Senior counsel Cheng Huan spoke of lost chances for Article 23

The enactment of the national security law last year “should never have been necessary” if Hong Kong governments and lawmakers over the past 17 years had managed to enact Article 23, senior counsel Cheng Huan said.

Speaking at the Foreign Correspondents’ Club on Tuesday, Cheng said the national security law enacted by the central government is "much more burdensome, more sweeping in its power" than the abandoned Article 23 bill in 2003.

Cheng expressed his disappointment that post-1997 governments and lawmakers did not legislate the Basic Law's Article 23, even when he urged that it should be enacted as soon as possible.

“If Hong Kong is again negligent in its duty, we should not be surprised if the central government again intervenes. It is essential that Hong Kong honors its duty under the Basic Law.”

Cheng said that former chief executive Tung Chee-hwa and his administration were required by the mini-constitution to introduce Article 23, and had dispatched the National Security (Legislative Provisions) Bill to the Legislative Council for debate in February 2003.

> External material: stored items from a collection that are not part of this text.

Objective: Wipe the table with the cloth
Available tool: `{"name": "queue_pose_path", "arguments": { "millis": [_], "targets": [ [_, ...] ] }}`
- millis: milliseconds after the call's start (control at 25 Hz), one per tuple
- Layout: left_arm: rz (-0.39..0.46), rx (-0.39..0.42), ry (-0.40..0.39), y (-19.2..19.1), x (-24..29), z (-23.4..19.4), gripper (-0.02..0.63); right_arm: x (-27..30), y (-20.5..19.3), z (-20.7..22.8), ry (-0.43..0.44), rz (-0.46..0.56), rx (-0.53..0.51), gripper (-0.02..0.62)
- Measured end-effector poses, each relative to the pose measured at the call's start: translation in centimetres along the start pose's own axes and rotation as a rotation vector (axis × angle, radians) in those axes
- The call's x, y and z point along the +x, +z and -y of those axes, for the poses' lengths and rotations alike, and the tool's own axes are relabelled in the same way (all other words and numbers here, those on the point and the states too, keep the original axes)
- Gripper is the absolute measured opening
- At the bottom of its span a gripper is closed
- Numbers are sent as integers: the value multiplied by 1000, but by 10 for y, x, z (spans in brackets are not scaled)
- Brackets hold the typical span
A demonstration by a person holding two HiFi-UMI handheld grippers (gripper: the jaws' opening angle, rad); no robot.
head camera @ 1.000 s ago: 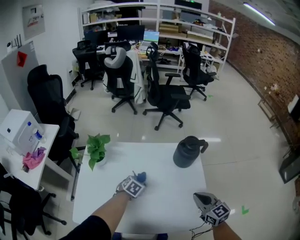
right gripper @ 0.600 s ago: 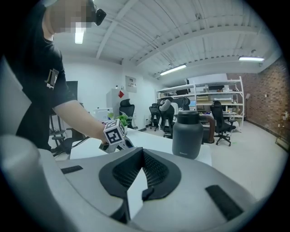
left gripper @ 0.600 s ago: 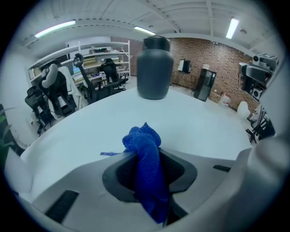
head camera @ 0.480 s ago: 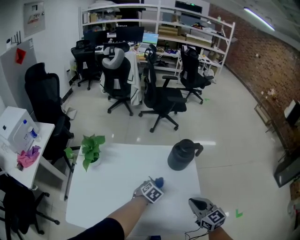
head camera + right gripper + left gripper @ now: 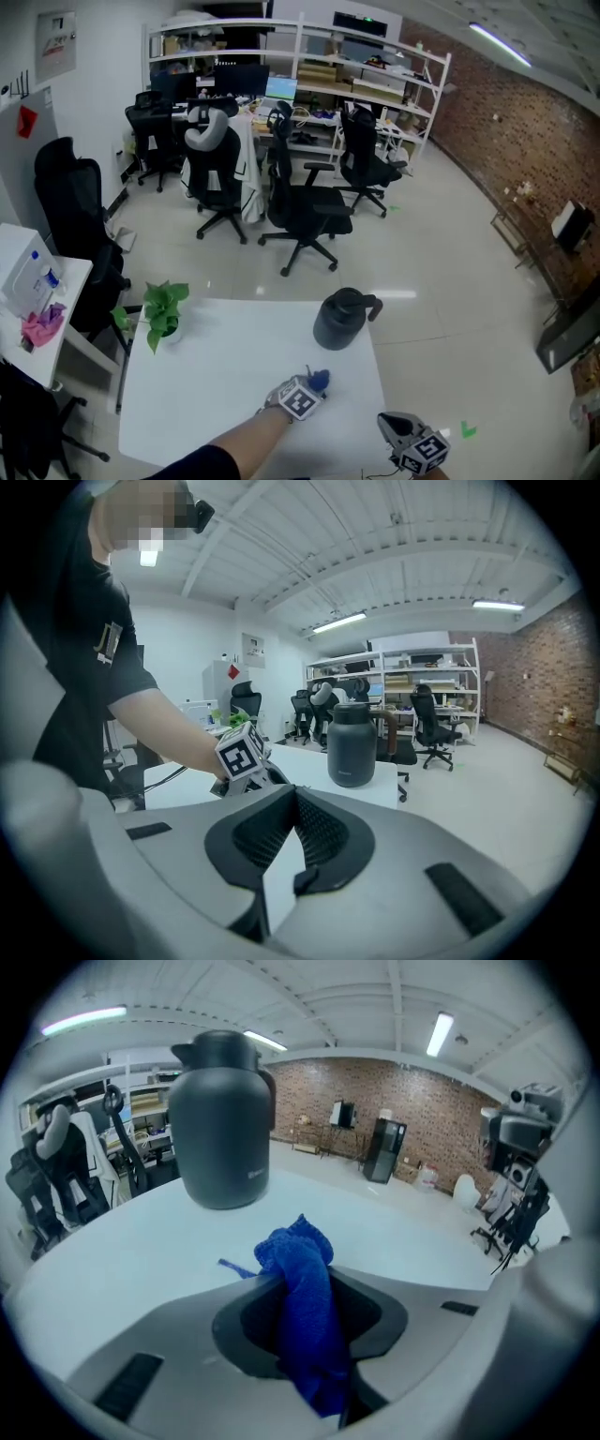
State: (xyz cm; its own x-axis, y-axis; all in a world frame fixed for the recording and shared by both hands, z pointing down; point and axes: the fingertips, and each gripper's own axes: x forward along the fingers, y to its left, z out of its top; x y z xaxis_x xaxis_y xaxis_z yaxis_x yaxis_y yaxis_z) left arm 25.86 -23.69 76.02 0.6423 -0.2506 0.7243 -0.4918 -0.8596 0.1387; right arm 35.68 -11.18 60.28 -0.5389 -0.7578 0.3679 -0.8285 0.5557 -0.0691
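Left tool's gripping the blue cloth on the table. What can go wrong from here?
1. The dark jug stands close ahead of the left tool; a forward stroke may knock it over.
2. The blue cloth is bunched into a narrow wad, so it likely wipes only a thin strip of the table, and the tool's tips might scrape.

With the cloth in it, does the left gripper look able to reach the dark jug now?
Probably yes. The left gripper, shut on the blue cloth, points at the dark jug, and only bare white table lies between them.
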Motion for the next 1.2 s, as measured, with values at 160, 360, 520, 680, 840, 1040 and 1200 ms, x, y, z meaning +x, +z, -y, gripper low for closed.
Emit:
{"name": "queue_pose_path", "arguments": {
  "millis": [160,360,520,680,840,1040,1200],
  "targets": [
    [177,-153,-33,-11,-71,-18,94,4,16,-13,7,27,1,12],
    [289,-201,76,-75,-199,-51,94,16,42,-49,51,64,-23,12],
    [210,-281,253,-191,-293,-82,94,30,52,-88,118,73,-54,12],
    [94,-431,436,-318,-377,-90,94,41,49,-128,186,16,-50,12],
    [-9,-507,544,-411,-416,-89,97,45,37,-154,196,-34,-16,12],
    [-60,-512,611,-448,-424,-101,101,56,32,-169,202,-60,-7,12],
    [-46,-476,607,-448,-413,-103,104,57,39,-172,207,-64,-32,12]
  ]
}}
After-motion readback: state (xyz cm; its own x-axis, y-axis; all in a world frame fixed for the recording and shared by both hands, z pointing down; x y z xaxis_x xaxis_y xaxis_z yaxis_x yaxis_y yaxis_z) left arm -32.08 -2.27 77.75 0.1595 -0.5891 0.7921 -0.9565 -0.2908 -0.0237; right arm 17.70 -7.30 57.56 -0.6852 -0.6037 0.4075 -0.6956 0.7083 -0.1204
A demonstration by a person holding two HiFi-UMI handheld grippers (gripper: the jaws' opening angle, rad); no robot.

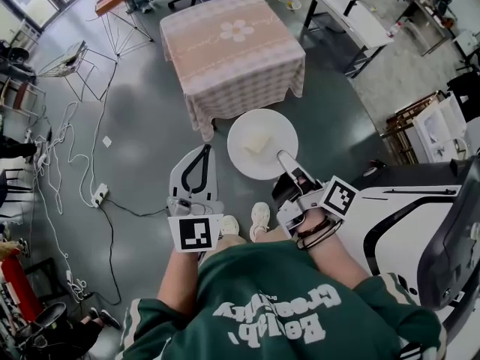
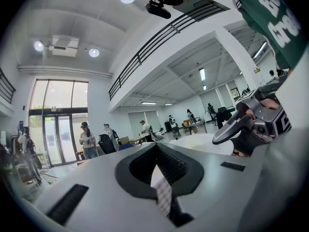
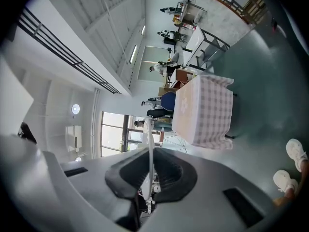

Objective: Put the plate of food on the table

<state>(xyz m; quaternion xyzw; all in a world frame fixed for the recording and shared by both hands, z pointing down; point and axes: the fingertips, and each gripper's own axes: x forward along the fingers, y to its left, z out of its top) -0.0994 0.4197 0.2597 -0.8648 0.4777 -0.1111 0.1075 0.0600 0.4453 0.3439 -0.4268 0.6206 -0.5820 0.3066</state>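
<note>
Head view: the plate (image 1: 247, 122) is held out over the floor, well short of the table (image 1: 232, 51). It is pinched at its near rim by the right gripper (image 1: 283, 157) and kept about level, judged so that the food (image 1: 256, 142) does not slide. The left gripper (image 1: 205, 151) is carried beside it, jaws drawn together at the tips, nothing in them. Cables (image 1: 75, 171) lie to the left and a white unit (image 1: 405, 216) stands to the right. The floor up to the table looks open and the cloth bare.

Left gripper view: the left gripper (image 2: 157, 164) is empty — only a sliver of checked cloth shows past its jaws. The plate (image 2: 203, 143) and the right gripper (image 2: 244, 128) are seen just beside it.

Right gripper view: the right gripper (image 3: 149, 174) has its jaws pressed onto the plate (image 3: 150, 146), seen edge-on. The table (image 3: 205, 110) lies ahead — shoes (image 3: 292, 151) are at the edge.
</note>
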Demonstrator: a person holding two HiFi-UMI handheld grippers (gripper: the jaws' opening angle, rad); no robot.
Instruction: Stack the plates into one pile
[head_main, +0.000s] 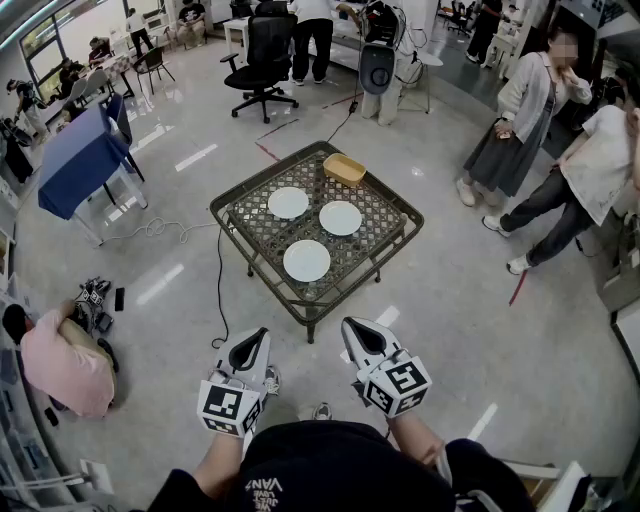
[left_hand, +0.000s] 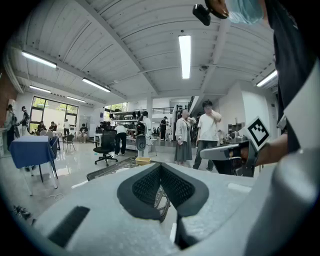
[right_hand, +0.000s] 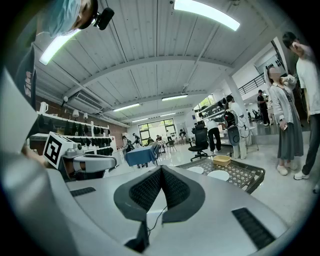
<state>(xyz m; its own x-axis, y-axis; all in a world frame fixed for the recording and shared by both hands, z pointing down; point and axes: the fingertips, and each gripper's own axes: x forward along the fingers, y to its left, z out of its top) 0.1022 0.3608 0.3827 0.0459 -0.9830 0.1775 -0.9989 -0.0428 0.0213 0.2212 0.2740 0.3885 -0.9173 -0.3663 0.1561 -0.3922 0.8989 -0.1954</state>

The bill covered acts of treason, secession, sedition, subversion and the protection of state secrets. But it led to public opposition and a protest rally of more than 500,000 people on July 1 that year.

After Tung’s administration, there were no further attempts to introduce the controversial anti-sedition law in Hong Kong until now.

Because of that failure, he said "Hong Kong has now a national security law imposed from above," referring to Beijing. "This should never have been necessary.”

Cheng, a former deputy district court judge, said “There was next to no input by Hong Kong as [to] how the 2020 [national security] law was to be enacted. The law’s contents did not pass through the legislative scrutiny that all local legislation must go through.

“I very much hope this mistake will never be repeated and I hope Hong Kong can enact Article 23 as soon as possible to complete the legal jigsaw.”

He gave, as an example, the sweeping powers of the national security law. It has no restriction by way of either nationality, or the location where an offense is committed, unlike the 2003 bill which mainly regulated Chinese nationals.

Cheng said he hopes the next and last element to the unfolding of national security legislation will be Article 23.

He said the current national security law does not cover all offenses spelled out in Article 23, such as treason and a ban on foreign political organizations or bodies from conducting political activities in the city.

Cheng said the security situation of Hong Kong in 2019 was becoming potentially calamitous, and this broke the mainland’s patience so the law was imposed to restore order.

“The alternative would have taken Hong Kong down a dead-end road of increasing turmoil and -- most probably -- the application of Article 18 of the Basic Law.

"The use of Article 18 would have suspended, and perhaps abolished the one country, two systems and extended mainland law to Hong Kong jurisdiction."